Source: People's Daily Online Participants attend a United Nations Security Council meeting on "Impact of HIV/AIDS epidemic on international peace and security" at UN headquarters in New York, the United States, June 7, 2011.
The UN Security Council on Tuesday unanimously adopted a resolution to underline the importance of including UN peacekeeping missions into HIV/AIDS prevention and treatment strategies. (Xinhua/Shen Hong)
The UN Security Council on Tuesday unanimously adopted a resolution to underline the importance of including UN peacekeeping missions into HIV/AIDS prevention and treatment strategies.
The resolution recognized that UN peacekeeping missions "can be important contributors to an integrated response to HIV and AIDS," and welcomed "the incorporation of HIV awareness in mandated activities and outreach projects for vulnerable communities."
Members of the Security Council passed the resolution at an open meeting on the Impact of the HIV/AIDS epidemic on international peace and security. The Council meeting took place one day before the launch of the 2011 High-Level Meeting on AIDS, which will run from June 8 to 10.
In the resolution, the Council emphasized the need to intensify HIV prevention actions within the UN missions, and requested that UN Secretary-general Ban Ki-moon ensure that prevention and awareness activities are carried out.

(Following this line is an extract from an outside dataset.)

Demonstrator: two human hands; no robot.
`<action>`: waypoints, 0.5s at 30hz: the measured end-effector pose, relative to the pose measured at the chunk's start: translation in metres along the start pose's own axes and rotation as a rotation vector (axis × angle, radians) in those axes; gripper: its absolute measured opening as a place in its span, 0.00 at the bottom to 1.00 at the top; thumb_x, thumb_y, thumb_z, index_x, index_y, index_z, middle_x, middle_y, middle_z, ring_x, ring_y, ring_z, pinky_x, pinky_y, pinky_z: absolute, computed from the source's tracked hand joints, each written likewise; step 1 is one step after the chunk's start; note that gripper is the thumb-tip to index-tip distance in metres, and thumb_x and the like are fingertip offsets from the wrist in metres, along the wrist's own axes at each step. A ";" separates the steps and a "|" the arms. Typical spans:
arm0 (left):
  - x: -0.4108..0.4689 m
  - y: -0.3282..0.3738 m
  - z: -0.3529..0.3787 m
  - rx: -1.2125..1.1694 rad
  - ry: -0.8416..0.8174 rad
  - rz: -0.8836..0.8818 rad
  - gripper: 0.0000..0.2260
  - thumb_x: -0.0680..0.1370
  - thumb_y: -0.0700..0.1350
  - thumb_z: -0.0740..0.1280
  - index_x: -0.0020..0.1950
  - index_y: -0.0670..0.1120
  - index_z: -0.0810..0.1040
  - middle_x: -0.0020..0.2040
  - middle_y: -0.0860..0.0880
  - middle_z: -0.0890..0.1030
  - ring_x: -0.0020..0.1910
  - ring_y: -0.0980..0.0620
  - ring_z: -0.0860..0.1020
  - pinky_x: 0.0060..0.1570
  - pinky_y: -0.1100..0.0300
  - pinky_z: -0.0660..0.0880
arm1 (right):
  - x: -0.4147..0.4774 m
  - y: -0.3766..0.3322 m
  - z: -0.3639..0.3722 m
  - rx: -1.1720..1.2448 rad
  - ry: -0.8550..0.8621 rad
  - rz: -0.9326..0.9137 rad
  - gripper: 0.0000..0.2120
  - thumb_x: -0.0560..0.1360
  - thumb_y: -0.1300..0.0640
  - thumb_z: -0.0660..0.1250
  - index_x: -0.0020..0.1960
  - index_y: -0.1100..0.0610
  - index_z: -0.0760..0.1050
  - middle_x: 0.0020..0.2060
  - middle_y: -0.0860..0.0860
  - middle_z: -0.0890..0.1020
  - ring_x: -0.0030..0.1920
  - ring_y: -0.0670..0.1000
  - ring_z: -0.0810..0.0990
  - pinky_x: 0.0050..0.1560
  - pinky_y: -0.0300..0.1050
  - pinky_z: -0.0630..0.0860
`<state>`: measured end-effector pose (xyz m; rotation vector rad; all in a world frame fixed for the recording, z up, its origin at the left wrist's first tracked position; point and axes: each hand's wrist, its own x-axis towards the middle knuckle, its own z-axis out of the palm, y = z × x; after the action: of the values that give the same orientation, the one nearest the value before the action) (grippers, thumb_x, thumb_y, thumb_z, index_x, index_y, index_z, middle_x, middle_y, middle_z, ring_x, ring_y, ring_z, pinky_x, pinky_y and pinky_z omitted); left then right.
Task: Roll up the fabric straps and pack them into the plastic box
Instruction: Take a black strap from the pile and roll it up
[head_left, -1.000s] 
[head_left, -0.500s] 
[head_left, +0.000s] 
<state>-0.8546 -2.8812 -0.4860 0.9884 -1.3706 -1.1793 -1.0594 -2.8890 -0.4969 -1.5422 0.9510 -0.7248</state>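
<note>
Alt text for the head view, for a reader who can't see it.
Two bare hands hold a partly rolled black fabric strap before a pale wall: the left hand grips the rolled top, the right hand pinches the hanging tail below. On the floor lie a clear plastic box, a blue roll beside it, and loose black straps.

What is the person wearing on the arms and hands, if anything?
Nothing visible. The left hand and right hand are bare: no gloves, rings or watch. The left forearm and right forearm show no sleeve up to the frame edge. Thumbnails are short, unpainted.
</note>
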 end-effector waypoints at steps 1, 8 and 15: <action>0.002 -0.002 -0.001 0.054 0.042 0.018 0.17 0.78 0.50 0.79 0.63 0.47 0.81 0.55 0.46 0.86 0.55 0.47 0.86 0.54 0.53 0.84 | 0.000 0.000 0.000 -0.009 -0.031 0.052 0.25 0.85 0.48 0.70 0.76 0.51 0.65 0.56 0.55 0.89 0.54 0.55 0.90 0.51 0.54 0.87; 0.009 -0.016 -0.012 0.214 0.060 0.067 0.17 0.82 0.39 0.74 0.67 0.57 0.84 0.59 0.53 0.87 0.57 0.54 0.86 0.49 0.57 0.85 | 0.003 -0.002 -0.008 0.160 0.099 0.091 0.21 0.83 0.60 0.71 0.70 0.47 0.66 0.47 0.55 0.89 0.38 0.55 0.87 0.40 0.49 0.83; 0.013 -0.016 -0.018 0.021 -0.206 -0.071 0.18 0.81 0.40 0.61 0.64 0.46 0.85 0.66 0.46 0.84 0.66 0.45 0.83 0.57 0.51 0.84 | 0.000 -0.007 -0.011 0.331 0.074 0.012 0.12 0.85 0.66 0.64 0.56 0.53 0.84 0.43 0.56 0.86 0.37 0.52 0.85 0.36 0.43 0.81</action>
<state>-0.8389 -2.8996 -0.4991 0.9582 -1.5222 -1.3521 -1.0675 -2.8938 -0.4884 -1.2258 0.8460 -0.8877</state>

According to Ban, who spoke at the meeting, pre-deployment training in HIV and peer counseling is standard for UN peacekeepers, and many more are volunteering for HIV/AIDS tests each year.
The Council "encourages the incorporation, as appropriate, of HIV prevention, care, and support, including voluntary and confidential counseling and testing programs in the implementation of the mandated tasks of peacekeeping operation, including assistance to national institutions, to security reform (SSR), and to disarmament, demobilization and reintegration (DDR) processes; and the need to ensure the continuation of such prevention, treatment, care and support during and after transitions to other configurations of UN presence," the resolution said.

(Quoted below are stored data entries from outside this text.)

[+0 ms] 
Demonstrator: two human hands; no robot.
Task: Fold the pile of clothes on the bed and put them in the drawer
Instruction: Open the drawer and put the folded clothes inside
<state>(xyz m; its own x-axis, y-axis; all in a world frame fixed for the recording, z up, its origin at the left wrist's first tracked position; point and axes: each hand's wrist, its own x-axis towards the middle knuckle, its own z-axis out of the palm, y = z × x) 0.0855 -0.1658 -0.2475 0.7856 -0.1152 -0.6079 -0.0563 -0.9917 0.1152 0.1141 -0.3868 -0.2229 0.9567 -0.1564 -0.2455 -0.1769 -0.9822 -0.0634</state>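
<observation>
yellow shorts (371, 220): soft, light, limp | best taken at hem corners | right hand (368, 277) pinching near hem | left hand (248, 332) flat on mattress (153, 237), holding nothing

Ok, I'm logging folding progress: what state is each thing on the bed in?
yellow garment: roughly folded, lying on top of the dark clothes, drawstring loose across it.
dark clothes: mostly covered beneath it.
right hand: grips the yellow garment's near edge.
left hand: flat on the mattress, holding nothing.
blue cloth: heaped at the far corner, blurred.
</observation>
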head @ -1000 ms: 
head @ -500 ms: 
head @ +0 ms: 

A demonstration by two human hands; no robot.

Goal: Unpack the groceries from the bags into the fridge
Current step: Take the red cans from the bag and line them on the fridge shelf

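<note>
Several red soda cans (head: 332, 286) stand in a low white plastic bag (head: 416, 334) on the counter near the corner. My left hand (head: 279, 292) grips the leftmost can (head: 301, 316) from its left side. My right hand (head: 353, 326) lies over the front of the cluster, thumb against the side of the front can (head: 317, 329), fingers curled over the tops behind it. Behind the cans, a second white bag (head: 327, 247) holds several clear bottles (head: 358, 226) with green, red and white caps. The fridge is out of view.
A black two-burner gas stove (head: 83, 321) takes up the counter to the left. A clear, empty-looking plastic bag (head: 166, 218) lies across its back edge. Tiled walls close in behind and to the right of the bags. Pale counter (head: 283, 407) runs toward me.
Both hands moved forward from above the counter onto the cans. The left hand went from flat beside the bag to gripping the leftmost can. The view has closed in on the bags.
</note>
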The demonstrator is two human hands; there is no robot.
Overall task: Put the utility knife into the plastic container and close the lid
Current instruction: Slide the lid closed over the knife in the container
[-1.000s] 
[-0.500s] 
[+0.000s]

Tuesday's meeting was the second time HIV/AIDS has been discussed by the Security Council. The first time was in January 2000, when Resolution 1308 was adopted, delineating the connection between HIV/AIDS and UN peacekeeping.

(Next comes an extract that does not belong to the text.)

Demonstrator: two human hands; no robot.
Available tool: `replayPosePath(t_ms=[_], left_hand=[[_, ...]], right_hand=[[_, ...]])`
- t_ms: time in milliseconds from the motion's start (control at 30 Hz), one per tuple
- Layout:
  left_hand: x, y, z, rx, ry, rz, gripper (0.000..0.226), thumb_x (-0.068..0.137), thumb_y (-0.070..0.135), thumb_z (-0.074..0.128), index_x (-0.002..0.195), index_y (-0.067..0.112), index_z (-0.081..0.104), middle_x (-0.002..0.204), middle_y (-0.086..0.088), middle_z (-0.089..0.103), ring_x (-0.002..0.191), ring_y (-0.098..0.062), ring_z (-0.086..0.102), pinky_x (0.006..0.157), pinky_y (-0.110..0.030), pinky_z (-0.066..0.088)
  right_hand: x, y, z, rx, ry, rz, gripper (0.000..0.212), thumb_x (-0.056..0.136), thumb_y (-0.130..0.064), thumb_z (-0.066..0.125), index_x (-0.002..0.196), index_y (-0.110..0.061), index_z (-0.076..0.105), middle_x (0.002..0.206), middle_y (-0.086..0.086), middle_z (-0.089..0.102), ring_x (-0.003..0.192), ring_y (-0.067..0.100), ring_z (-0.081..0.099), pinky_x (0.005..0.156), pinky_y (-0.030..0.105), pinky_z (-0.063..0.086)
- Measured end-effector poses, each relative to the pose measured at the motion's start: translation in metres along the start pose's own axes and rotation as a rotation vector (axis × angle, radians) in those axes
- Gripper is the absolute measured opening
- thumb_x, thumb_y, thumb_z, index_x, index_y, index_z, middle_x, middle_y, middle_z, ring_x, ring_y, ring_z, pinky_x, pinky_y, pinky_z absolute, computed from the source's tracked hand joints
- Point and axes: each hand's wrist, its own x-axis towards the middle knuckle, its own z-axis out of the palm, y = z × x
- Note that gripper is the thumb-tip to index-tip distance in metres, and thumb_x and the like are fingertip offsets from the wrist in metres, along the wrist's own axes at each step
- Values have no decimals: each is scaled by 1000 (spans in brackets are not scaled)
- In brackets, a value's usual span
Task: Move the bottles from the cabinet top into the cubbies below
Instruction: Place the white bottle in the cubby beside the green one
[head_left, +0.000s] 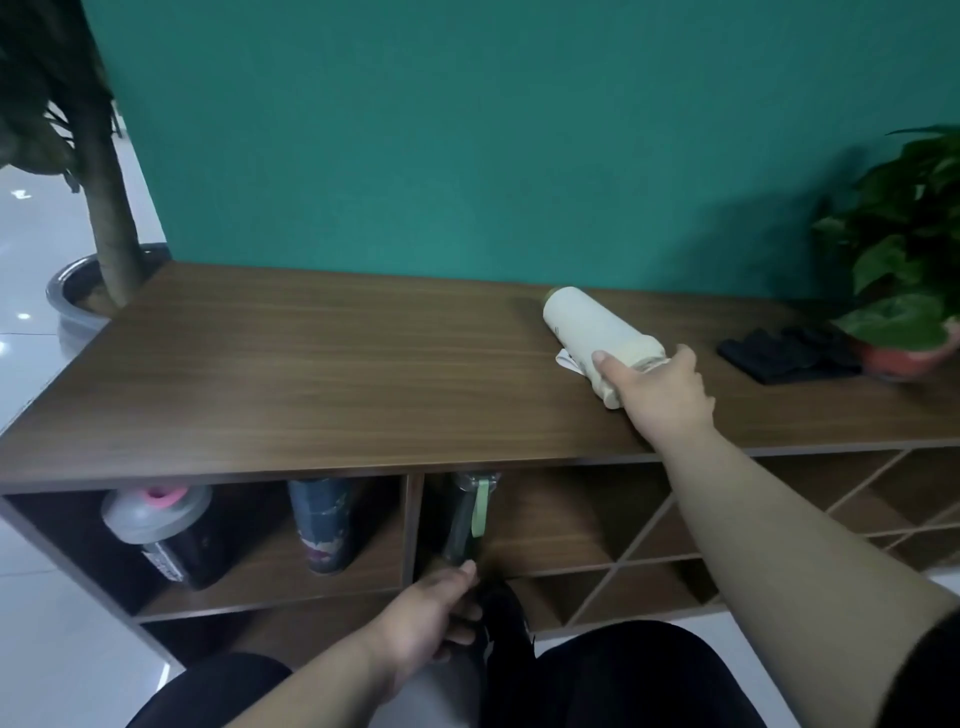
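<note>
A cream bottle (587, 325) lies on its side on the brown cabinet top (311, 364), and my right hand (662, 387) is closed around its near end. Below, a dark green bottle with a pale green strap (467, 514) stands at the left of the middle cubby. My left hand (431, 623) hangs just below and in front of that bottle, fingers loosely curled with nothing in them. In the left cubby stand a black bottle with a grey lid and pink cap (161, 530) and a dark blue patterned bottle (324, 519).
A black folded cloth (784, 353) and a potted leafy plant (904, 291) sit at the right end of the top. A tree in a grey pot (98, 260) stands left of the cabinet. Diagonal lattice shelves (779, 530) fill the right side. My dark-clothed knees are below.
</note>
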Motion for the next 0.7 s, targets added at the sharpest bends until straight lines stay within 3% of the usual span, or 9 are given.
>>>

The Council also acknowledged in the resolution that women and girls are often affected particularly by HIV and may be in even more danger in conflict and post-conflict situations where sexual violence is more prone to be perpetrated against them.
To deal with this issue, the resolution "requests the secretary- general to consider HIV-related needs of people living with, affected by, and vulnerable to HIV, including women and girls, in his activities pertinent to the prevention and resolution of conflict."